- Starkey Ranch Location within the state of Florida
- Coordinates: 28°12′11.63″N 82°36′37.89″W﻿ / ﻿28.2032306°N 82.6105250°W
- Country: United States
- State: Florida
- County: Pasco
- Time zone: UTC-5 (Eastern (EST))
- • Summer (DST): UTC-4 (EDT)

= Starkey Ranch, Florida =

Unincorporated community in Pasco County, Florida, United States

Starkey Ranch, commonly referred to as Starkey, is an unincorporated community in Pasco County, Florida.
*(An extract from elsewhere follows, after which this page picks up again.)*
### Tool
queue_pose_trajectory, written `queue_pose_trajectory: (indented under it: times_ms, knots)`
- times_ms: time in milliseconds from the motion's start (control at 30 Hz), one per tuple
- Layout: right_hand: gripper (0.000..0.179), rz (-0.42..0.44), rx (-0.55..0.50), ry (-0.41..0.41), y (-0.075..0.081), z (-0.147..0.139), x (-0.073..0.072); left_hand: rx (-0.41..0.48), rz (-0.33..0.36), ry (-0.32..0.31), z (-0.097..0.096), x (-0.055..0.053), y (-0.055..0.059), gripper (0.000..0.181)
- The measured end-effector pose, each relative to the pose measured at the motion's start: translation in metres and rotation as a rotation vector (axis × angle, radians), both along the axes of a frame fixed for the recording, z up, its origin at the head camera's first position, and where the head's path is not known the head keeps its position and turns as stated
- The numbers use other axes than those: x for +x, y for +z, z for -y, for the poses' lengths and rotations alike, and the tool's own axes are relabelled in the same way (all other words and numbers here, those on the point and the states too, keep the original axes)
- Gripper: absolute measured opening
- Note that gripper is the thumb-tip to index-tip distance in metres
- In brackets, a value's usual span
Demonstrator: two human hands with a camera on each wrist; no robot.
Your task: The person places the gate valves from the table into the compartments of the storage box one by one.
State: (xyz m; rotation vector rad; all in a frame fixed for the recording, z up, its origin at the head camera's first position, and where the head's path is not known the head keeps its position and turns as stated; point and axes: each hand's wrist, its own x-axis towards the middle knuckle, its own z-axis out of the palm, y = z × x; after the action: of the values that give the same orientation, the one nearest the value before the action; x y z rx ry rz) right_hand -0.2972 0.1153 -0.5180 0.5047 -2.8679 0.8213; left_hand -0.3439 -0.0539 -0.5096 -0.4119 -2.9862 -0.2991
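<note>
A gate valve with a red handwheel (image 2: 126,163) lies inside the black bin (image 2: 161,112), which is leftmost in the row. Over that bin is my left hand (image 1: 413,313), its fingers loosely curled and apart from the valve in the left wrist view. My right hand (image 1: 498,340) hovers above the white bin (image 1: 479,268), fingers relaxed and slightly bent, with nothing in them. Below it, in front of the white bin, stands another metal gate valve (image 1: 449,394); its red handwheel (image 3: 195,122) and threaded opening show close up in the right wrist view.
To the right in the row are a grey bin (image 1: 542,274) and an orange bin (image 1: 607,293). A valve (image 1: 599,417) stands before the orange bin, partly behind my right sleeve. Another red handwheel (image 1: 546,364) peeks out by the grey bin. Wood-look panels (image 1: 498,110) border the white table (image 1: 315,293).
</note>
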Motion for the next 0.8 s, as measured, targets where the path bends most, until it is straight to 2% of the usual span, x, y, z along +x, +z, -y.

The community is a master-planned community along SR-54 by Wheelock Communities.

== Neighborhoods ==
Starkey Ranch has 9 major neighborhoods:

== Arts and culture ==

=== Libraries ===
Starkey Ranch Theatre Library Cultural Center is the only library in Starkey. It is on the Starkey Ranch K-8 campus, and is a part of the Pasco County Library Cooperative.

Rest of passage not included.